Je fus sans voix. Le Président venait de m'affirmer que la Terre était en paix depuis 2126, soit plus de trois siècles. C'était incroyable. Jamais aucune espèce n'avait réussi à maintenir la paix sur sa planète. Comment des êtres tels que les Humains avaient-ils pu réaliser cela ? je ne pouvais y croire. Même sur Zunonet, la paix n'existait pas. Les Humains étaient considérés comme sous-développés, jeunes, et parmi les êtres les plus violents de l'Univers connu. Je doutais de chaque mot qu'ils venaient de me dire, et pourtant, cela semblait être la véritable vérité.
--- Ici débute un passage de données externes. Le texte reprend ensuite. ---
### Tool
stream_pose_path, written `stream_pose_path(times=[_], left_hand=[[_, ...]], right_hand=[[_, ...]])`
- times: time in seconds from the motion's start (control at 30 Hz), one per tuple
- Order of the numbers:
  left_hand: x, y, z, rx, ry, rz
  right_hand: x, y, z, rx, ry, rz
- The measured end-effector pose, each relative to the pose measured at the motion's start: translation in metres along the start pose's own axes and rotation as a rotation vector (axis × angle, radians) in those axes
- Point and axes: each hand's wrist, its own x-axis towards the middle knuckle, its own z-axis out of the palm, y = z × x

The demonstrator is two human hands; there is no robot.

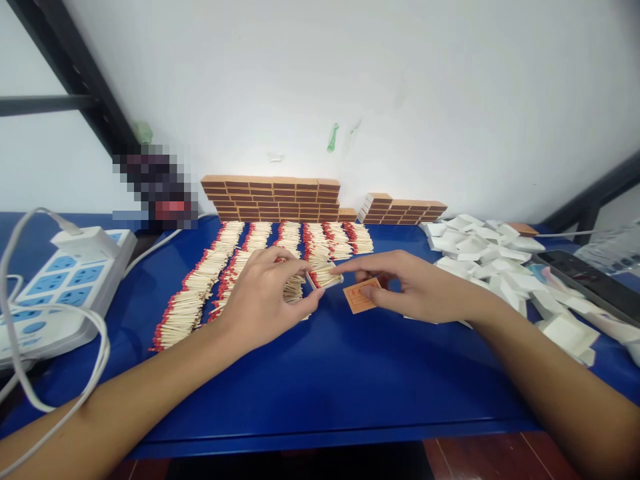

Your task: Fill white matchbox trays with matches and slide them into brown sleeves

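Note:
Between the thumb and fingers of my left hand (273,283) is a small white matchbox tray (327,283) filled with red-tipped matches (320,272). My right hand (405,287) grips an orange matchbox sleeve (361,295) with its thumb, while its index finger reaches to the right end of the tray. Long rows of loose matches (185,300) lie behind and to the left of my left hand, which partly covers them. Several white trays (480,247) are heaped beyond my right hand.
Stacked matchboxes (275,198) stand against the wall, with a lower stack (405,210) to their right. At the left sits a power strip (65,280) with white cables (105,340) looping over my left forearm. A dark phone (593,283) lies at the right on the blue table (320,387).

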Motion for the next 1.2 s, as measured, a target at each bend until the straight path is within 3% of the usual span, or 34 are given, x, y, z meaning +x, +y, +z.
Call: stream_pose_path(times=[0.1, 0.23, 0.5, 0.8, 1.03, 1.2], left_hand=[[0.000, 0.001, 0.000, -0.008, 0.015, -0.006], [0.002, 0.003, -0.001, -0.025, 0.047, -0.014], [0.003, 0.006, -0.004, -0.058, 0.118, -0.007], [0.000, 0.003, -0.002, -0.079, 0.077, 0.005], [-0.001, 0.002, 0.000, -0.080, 0.097, 0.060], [-0.002, 0.002, 0.000, -0.123, 0.047, 0.106]], right_hand=[[0.002, 0.007, -0.002, 0.080, 0.082, 0.065], [0.009, 0.014, 0.002, 0.349, 0.125, 0.176], [0.016, 0.008, 0.018, 0.587, 0.178, 0.199], [0.020, 0.009, 0.038, 0.731, 0.267, 0.165], [0.017, 0.005, 0.044, 0.699, 0.231, 0.119], [0.013, -0.004, 0.053, 0.719, 0.109, 0.082]])
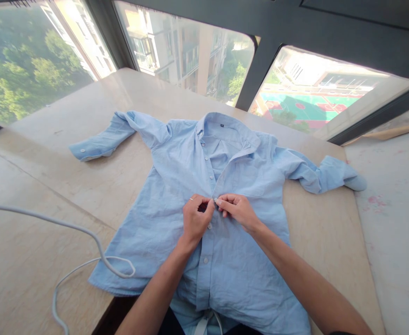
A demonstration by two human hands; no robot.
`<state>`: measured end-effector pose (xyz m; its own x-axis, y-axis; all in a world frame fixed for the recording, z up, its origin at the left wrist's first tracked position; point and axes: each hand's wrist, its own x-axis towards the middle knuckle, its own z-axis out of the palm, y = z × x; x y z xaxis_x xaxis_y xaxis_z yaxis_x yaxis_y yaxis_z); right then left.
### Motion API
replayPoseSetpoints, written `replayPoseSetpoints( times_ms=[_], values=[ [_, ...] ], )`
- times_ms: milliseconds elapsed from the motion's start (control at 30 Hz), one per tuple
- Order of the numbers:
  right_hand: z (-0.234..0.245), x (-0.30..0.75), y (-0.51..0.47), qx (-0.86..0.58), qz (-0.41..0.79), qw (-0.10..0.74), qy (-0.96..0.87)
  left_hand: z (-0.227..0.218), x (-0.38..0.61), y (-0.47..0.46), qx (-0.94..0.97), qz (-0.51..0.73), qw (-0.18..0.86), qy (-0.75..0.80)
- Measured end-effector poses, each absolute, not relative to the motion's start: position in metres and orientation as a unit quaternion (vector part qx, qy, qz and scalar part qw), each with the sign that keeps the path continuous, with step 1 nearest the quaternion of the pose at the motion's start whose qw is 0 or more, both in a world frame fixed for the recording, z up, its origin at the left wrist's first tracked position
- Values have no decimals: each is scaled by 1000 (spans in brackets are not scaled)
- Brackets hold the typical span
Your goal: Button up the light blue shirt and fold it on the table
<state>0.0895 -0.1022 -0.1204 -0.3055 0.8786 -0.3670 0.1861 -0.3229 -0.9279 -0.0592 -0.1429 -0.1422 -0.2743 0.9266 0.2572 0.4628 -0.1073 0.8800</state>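
A light blue button-up shirt (pixel 176 186) lies face up on a beige stone window ledge (pixel 85 177), sleeves spread left and right, collar toward the window. My left hand (pixel 194 218) and my right hand (pixel 237 210) meet at the shirt's front placket, mid-chest. Both are closed in a pinch on the placket edges around a small button. The lower buttons are fastened; the placket above my hands lies open up to the collar.
A white cable (pixel 85 260) loops over the ledge at lower left, touching the shirt's hem corner. Large windows (pixel 190 51) with dark frames run along the far edge. A paler, stained surface (pixel 393 223) adjoins on the right.
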Motion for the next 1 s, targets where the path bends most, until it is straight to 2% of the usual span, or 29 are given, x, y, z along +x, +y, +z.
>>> replayPoseSetpoints(
  times_ms=[167, 400, 567, 800, 900, 1000],
  values=[
    [-117, 93, -96, -520, 631, 260, -514, -147, -64, -144, 606, 447, 227, 617],
    [-108, 121, -98, -556, 517, 288, -583, -156, -62, -148, 647, 332, 116, 677],
    [-114, 165, -120, -606, 361, 274, -653, -155, -65, -155, 707, 266, 66, 652],
    [-137, 229, -152, -706, 125, 326, -616, -146, -66, -170, 752, 181, 37, 632],
    [-147, 246, -160, -765, 138, 297, -555, -147, -67, -172, 765, 175, 53, 618],
    [-151, 254, -166, -772, 250, 274, -517, -149, -67, -175, 774, 164, 59, 609]
  ],
)
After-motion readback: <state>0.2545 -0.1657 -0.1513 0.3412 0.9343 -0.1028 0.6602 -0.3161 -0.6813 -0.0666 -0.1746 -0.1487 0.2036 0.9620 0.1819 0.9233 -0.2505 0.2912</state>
— Je ne peux pas croire cela. Cela signifierait que vous êtes en paix depuis plus de trois siècles… Nulle part ailleurs dans l'OGU cela n'est arrivé. Je n'arrive pas à y croire, je suis désolé, déclarai-je.
— Nous savions que vous réagiriez ainsi, monsieur Leeh, c'est pourquoi je vais vous le prouver, me dit le Président avec un large sourire.
Il était tellement souriant, tout comme les autres Humains que j'avais rencontrés. Ils semblaient paisibles et sereins. Je devais me reprendre. J'étais leur invité, et ma réticence ne serait pas la bienvenue. Je devais observer attentivement et poser des questions. Le Président décida de reprendre la conversation lorsque je serais prêt à croire en leurs paroles. Toujours souriant, il me proposa de me faire visiter la ville ce soir-là. Je répondis que j'en serais ravi, et le rendez-vous fut fixé à 20h30 heure locale. Quelqu'un viendrait me chercher à mes quartiers, que j'avais été autorisé à rejoindre. Durant le reste de l'après-midi, je me reposai, puis je retournai dans mon vaisseau. Il était essentiel que je partage toutes ces informations avec Dzêta.
J'étais venu pour une mission, mais tout venait de changer radicalement.